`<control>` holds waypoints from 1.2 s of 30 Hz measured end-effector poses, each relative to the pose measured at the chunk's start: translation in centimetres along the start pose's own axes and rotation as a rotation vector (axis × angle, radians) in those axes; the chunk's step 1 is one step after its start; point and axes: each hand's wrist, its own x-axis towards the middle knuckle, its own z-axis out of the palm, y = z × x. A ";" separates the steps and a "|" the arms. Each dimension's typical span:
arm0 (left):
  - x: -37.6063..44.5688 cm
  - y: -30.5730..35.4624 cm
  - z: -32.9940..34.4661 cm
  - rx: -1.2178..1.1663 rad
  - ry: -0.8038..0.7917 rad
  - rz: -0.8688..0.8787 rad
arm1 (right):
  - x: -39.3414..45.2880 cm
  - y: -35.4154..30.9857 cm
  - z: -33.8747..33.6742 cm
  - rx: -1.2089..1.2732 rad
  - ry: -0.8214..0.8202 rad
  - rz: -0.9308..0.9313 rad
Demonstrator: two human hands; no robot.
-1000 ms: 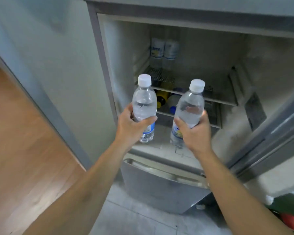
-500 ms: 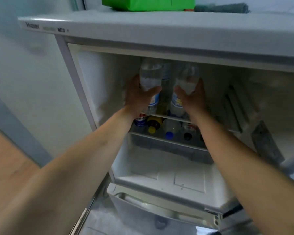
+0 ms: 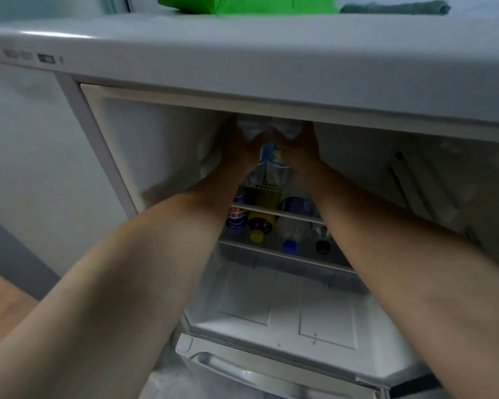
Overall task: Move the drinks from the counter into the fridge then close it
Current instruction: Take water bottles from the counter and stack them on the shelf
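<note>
Under the fridge (image 3: 242, 61) top edge, the left hand (image 3: 236, 152) wraps one water bottle (image 3: 252, 133) at mid-body; just right, the right hand (image 3: 301, 151) grips a second water bottle (image 3: 280, 161), both above the upper shelf (image 3: 274, 210). Full clear plastic should feel weighty, slick, slightly yielding; mid-body is the sensible hold. Caps and fingertips are hidden by the top edge, and blurred.

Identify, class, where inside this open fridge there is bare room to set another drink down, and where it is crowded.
Free: the white fridge floor, bordered by the lower shelf rail above and the drawer lip below. Crowded: the lower shelf, packed with lying bottles and a can, and the upper shelf, where the left hand and right hand grip water bottles.
</note>
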 end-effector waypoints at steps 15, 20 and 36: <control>-1.6 -2.4 -0.8 0.471 -0.167 -0.061 | 2.6 2.9 -3.6 -0.282 -0.016 -0.104; -1.2 -3.0 1.3 0.275 -0.223 -0.021 | 5.0 3.9 -8.1 -0.344 0.196 0.024; 0.5 0.5 11.0 0.365 -0.193 -0.019 | 5.5 5.5 -10.5 -0.497 0.096 0.127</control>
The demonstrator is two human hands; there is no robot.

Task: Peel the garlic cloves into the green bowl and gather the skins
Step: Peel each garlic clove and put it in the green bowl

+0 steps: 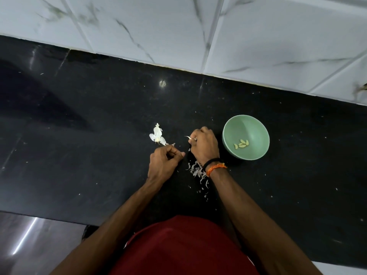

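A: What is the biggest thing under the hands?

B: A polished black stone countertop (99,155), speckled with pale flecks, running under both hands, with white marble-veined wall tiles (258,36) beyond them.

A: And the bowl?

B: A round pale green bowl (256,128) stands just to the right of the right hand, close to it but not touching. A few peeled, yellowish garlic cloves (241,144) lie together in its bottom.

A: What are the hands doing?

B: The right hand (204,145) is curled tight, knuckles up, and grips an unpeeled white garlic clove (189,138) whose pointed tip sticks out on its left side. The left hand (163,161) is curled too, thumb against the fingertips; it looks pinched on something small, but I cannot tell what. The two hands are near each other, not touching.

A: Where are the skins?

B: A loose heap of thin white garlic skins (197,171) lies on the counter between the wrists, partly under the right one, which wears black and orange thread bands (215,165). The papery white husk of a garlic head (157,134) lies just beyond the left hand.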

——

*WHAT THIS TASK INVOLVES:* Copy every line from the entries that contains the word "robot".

*ANSWER BOX:*
Demonstrator: two human hands; no robot.
The demonstrator is two human hands; there is no robot.

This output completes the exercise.